#### YOUR TASK
Reproduce exactly, and only, the lines below from the one containing "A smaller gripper" through the one containing "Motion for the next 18".

#### PROVIDED RECORDS

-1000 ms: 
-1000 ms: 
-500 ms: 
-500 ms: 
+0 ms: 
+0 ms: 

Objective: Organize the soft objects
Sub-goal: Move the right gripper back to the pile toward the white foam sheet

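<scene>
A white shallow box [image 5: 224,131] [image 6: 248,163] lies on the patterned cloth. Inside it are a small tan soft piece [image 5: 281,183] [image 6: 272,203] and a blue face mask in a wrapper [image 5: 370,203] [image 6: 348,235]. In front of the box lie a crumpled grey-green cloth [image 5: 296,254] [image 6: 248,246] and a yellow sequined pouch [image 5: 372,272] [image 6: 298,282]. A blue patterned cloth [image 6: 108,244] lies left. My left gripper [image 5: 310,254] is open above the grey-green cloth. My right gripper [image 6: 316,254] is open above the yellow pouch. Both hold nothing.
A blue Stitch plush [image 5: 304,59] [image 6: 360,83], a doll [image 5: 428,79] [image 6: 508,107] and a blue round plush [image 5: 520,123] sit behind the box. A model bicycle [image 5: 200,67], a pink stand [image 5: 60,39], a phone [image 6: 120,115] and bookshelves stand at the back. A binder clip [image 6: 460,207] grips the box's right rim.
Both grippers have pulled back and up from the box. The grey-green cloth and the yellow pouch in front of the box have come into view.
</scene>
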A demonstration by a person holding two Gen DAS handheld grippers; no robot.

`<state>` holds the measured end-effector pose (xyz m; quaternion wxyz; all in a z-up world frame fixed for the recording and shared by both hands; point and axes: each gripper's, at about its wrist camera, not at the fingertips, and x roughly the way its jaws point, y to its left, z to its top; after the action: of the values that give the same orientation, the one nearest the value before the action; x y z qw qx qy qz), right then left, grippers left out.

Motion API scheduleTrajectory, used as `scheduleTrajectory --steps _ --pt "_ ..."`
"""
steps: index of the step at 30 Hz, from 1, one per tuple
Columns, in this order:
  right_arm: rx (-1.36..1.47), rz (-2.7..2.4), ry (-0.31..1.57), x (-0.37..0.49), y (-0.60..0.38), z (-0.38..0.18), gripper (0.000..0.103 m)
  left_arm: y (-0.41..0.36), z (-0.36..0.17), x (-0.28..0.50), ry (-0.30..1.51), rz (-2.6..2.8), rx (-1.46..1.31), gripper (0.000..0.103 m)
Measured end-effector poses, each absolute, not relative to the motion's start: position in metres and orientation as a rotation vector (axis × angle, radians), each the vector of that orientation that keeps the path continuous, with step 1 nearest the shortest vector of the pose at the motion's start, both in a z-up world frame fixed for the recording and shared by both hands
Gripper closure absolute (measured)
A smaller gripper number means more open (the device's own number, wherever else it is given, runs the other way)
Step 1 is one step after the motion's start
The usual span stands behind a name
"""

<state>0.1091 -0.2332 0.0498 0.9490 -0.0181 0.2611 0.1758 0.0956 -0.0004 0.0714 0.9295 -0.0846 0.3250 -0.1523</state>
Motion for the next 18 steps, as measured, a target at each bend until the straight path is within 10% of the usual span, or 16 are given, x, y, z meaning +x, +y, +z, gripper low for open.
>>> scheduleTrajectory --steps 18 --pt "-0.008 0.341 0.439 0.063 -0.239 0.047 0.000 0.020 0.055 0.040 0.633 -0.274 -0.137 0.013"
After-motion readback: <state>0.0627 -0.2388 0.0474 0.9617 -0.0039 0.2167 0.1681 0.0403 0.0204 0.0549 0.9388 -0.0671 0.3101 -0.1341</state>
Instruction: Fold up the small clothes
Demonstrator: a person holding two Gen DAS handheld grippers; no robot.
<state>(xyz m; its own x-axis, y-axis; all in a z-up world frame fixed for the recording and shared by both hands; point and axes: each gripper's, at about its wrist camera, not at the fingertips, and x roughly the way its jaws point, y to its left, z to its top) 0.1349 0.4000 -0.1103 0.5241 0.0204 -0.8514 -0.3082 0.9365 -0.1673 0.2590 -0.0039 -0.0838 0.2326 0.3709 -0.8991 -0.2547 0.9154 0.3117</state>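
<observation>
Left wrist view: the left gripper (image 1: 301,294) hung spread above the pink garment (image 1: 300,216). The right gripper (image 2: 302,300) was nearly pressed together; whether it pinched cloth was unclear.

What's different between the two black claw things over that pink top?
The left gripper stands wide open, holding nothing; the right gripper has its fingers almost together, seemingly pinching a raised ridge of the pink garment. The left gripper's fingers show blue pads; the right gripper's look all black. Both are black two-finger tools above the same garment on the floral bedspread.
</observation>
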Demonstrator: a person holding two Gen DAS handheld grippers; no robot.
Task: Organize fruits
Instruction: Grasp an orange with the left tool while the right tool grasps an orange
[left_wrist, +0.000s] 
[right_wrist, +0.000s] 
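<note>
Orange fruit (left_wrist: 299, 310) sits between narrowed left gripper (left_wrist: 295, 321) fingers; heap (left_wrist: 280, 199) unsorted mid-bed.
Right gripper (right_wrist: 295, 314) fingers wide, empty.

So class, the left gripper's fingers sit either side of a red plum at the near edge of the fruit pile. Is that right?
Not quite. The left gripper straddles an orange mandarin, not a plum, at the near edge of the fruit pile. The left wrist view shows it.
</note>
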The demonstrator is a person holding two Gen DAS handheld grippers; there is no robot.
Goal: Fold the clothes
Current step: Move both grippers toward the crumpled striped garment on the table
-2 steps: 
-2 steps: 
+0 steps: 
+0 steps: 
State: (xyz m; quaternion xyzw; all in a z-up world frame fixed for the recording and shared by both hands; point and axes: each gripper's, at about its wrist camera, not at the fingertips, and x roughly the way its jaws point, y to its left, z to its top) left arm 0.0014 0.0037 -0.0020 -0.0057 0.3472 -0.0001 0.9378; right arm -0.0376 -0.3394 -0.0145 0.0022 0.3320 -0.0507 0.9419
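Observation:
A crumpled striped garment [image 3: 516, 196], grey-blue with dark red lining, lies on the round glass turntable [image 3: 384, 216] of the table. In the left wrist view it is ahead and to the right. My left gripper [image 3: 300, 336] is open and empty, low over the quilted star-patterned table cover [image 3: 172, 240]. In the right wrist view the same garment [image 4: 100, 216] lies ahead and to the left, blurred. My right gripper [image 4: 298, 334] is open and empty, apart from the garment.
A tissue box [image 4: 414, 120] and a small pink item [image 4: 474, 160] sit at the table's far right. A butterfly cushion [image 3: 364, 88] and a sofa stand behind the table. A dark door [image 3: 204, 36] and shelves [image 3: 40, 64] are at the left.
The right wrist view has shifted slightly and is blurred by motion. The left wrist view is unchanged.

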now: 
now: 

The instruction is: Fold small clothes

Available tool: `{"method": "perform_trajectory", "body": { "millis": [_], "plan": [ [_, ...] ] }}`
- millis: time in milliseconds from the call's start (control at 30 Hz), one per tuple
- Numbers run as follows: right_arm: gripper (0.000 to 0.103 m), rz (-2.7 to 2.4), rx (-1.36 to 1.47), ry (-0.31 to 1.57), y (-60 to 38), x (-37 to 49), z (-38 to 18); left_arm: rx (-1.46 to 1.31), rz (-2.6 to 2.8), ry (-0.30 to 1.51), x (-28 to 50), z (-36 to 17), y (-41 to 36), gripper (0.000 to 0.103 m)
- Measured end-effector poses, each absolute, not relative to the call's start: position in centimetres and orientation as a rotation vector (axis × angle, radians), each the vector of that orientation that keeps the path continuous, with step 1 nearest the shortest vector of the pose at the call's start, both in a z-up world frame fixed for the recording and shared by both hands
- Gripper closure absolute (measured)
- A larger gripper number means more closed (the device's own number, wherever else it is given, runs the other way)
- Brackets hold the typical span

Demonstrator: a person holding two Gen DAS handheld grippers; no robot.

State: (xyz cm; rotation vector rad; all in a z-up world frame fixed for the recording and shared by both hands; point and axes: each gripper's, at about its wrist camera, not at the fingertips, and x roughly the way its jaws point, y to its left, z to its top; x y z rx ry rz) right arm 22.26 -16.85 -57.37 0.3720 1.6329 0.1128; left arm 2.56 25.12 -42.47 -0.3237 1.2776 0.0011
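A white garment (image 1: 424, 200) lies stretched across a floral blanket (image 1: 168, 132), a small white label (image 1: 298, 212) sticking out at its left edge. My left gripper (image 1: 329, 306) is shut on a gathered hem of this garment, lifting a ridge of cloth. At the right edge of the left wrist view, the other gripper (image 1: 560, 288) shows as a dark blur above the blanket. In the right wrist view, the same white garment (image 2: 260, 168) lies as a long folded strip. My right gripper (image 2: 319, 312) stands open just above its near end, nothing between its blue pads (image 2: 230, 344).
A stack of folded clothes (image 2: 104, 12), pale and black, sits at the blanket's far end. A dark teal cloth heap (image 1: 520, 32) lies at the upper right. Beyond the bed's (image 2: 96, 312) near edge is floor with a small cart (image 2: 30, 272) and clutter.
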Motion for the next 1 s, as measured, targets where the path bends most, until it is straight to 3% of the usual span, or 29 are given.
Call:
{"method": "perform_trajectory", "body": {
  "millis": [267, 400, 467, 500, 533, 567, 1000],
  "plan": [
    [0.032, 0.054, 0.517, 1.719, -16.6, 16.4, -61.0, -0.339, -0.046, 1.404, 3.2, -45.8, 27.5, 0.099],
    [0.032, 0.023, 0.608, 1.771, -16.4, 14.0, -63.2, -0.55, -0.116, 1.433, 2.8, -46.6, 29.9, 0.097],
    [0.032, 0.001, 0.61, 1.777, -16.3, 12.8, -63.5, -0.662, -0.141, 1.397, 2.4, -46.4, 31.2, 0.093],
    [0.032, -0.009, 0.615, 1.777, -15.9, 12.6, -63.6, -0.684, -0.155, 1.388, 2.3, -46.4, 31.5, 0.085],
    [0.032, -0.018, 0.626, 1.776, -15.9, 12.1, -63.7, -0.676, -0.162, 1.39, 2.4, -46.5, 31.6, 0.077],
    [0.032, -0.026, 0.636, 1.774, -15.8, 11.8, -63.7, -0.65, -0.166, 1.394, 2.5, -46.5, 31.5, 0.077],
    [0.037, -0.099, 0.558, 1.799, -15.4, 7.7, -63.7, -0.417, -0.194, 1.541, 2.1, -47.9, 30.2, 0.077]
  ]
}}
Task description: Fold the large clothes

#### RESPONSE BOX
A smaller gripper number means more open (the device's own number, wherever else it is given, runs the other way)
Step 1 is one step after the motion's start
The usual span stands behind a name
"""

<state>0.1091 -0.2332 0.0498 0.9490 -0.0181 0.2611 0.1758 0.0956 -0.0004 0.0714 0.9295 -0.0846 0.3250 -0.1523</state>
Motion for the next 18 steps, as measured, a target at each bend until the straight path is within 10% of the usual span, or 16 are given, x, y, z meaning +x, +y, +z, gripper low for open.

This completes the output.